Supplied records below:

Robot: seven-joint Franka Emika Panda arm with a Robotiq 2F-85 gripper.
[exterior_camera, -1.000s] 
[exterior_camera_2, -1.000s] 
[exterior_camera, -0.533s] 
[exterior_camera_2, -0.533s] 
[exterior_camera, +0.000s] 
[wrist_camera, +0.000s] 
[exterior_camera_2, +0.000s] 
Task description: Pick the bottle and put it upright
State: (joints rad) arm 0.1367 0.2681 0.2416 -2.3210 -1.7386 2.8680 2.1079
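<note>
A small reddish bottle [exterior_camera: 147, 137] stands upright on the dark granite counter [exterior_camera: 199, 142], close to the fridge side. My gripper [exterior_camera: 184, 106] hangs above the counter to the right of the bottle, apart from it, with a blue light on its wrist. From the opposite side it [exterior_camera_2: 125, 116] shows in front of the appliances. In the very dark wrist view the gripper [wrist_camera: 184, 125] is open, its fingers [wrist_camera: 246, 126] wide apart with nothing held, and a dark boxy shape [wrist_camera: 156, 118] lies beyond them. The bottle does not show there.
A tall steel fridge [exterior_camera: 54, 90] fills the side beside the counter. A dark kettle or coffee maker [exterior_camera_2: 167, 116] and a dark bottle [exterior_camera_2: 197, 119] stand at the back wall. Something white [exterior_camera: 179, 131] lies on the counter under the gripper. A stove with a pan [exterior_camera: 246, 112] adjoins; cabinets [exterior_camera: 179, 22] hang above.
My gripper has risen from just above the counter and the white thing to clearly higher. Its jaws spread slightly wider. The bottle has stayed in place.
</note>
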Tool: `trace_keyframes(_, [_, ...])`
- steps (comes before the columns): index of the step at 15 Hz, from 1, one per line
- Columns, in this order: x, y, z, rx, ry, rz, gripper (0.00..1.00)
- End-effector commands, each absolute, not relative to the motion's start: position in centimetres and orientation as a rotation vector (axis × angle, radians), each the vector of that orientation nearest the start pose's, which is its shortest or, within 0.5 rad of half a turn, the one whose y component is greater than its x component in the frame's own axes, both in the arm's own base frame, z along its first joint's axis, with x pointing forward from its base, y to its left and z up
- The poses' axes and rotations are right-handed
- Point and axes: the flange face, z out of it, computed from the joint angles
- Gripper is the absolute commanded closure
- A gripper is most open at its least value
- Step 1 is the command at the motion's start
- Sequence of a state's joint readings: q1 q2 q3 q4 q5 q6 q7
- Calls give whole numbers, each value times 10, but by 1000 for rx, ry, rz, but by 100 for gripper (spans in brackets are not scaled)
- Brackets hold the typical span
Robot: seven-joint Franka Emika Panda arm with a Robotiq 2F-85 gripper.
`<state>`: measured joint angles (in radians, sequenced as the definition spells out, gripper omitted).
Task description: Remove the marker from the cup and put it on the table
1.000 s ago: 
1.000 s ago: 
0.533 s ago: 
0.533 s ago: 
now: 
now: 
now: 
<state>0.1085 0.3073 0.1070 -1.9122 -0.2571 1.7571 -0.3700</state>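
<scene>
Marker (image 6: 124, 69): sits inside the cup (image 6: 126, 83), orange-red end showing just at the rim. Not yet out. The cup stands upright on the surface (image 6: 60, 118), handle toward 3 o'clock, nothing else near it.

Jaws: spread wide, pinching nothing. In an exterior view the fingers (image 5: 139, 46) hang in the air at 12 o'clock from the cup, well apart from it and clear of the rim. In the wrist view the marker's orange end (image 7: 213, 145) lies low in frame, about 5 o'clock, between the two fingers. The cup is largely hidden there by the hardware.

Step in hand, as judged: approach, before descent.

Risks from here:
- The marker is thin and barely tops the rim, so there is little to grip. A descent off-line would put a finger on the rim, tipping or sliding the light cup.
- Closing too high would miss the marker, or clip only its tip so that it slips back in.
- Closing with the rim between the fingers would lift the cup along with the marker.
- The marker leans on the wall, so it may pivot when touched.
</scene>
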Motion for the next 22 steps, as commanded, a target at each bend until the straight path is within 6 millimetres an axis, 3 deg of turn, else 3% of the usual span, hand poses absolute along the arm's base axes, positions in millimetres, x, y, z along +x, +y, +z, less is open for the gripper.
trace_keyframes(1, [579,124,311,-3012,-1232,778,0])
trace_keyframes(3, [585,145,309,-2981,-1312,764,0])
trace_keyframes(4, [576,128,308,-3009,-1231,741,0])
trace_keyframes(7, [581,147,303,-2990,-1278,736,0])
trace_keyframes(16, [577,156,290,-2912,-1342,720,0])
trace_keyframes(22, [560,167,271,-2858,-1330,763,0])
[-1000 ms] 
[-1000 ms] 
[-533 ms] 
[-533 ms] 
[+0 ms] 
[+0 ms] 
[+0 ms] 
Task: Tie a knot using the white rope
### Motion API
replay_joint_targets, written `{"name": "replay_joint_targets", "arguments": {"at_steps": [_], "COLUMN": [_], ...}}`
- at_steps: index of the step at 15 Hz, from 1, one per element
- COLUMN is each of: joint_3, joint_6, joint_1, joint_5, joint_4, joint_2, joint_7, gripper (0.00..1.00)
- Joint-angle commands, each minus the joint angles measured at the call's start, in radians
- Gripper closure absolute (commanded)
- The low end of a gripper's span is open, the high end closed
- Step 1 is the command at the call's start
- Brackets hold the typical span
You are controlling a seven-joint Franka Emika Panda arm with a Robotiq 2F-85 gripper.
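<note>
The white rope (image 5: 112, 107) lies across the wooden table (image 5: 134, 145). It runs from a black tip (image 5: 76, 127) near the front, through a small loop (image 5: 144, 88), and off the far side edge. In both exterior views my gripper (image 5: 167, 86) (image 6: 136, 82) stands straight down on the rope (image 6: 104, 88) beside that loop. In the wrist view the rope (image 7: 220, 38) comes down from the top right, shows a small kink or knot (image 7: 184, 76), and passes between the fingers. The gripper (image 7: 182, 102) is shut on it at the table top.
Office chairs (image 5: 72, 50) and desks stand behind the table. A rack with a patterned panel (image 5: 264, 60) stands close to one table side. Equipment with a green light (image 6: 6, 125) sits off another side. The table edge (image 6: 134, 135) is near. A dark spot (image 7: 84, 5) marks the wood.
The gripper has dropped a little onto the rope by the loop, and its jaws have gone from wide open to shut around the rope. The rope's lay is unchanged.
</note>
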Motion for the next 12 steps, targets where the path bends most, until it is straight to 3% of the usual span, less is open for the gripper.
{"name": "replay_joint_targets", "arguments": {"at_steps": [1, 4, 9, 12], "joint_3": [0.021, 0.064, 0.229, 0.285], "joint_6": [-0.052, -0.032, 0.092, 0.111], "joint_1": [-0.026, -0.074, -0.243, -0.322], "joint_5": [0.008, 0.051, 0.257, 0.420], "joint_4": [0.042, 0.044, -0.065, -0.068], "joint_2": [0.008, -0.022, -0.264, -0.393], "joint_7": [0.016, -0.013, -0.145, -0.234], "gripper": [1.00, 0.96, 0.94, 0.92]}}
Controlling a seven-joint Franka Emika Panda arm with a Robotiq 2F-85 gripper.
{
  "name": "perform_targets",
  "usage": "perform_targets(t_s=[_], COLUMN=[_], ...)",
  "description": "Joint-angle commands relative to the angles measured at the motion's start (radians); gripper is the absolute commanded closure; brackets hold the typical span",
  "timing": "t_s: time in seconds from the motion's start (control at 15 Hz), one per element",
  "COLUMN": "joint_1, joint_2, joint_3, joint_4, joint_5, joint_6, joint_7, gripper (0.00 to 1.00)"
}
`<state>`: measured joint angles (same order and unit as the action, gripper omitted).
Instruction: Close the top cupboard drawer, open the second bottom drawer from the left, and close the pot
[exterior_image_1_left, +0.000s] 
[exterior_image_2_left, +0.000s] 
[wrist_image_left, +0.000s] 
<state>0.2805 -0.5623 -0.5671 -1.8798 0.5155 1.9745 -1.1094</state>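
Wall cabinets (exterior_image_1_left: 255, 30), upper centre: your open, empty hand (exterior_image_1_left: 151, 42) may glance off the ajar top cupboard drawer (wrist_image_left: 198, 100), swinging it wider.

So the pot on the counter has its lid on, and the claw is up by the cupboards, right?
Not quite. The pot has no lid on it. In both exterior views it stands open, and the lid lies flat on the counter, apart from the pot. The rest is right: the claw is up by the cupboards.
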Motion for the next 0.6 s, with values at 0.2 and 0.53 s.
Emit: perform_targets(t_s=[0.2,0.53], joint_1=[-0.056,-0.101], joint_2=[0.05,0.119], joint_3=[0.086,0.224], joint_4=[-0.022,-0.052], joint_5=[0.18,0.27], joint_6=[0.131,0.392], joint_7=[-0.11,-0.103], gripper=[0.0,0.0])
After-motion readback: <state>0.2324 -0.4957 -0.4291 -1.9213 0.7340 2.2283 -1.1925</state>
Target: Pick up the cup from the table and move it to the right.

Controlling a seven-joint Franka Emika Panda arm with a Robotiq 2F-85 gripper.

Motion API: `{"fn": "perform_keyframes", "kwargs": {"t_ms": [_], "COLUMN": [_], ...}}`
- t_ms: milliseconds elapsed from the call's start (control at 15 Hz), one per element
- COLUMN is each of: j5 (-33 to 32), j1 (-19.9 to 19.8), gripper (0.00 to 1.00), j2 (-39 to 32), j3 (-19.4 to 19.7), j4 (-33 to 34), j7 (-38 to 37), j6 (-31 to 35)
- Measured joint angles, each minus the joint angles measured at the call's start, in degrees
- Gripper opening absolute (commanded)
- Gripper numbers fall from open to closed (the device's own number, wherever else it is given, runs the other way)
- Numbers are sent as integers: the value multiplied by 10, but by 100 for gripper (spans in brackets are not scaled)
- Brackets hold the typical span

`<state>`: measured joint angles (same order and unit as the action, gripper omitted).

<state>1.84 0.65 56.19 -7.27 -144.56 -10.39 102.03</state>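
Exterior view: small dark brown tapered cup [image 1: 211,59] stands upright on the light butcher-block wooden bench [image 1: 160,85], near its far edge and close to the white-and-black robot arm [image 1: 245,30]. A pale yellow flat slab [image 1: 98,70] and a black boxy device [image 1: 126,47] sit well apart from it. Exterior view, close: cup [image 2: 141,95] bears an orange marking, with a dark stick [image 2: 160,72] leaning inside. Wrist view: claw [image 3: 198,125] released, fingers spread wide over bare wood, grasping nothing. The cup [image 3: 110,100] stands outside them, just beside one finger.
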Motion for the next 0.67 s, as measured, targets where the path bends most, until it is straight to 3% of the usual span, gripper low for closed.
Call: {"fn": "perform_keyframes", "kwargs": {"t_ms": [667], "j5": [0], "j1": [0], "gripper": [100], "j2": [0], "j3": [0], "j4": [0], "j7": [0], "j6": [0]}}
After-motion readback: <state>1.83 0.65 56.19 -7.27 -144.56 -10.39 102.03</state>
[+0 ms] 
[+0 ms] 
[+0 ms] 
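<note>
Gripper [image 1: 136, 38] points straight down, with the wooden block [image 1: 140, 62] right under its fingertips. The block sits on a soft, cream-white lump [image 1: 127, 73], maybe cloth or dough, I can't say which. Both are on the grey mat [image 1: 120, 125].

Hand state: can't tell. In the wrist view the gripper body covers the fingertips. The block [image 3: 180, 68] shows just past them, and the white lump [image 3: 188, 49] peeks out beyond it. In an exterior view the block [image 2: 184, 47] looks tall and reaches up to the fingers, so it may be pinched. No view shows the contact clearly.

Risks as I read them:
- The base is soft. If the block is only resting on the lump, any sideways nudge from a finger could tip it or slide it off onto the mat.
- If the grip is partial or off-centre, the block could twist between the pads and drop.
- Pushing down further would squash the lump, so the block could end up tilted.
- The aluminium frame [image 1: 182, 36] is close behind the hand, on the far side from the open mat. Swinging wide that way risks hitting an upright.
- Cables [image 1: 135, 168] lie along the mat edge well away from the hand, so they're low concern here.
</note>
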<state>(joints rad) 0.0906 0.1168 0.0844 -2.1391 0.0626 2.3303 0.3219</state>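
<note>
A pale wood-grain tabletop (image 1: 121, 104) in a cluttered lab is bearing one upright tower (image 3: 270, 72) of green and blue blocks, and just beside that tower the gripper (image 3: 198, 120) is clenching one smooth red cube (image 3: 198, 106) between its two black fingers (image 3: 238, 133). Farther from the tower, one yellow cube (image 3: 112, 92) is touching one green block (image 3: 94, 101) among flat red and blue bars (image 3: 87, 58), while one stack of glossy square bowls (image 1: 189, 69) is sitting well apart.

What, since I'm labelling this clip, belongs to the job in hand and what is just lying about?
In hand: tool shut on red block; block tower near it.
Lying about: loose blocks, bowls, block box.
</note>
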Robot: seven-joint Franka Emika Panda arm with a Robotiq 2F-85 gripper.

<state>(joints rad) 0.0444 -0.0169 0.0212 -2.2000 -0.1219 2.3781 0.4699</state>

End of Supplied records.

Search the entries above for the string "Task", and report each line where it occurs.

Task description: Pick the bottle and put it upright
Task description: Remove the marker from the cup and put it on the table
Task: Tie a knot using the white rope

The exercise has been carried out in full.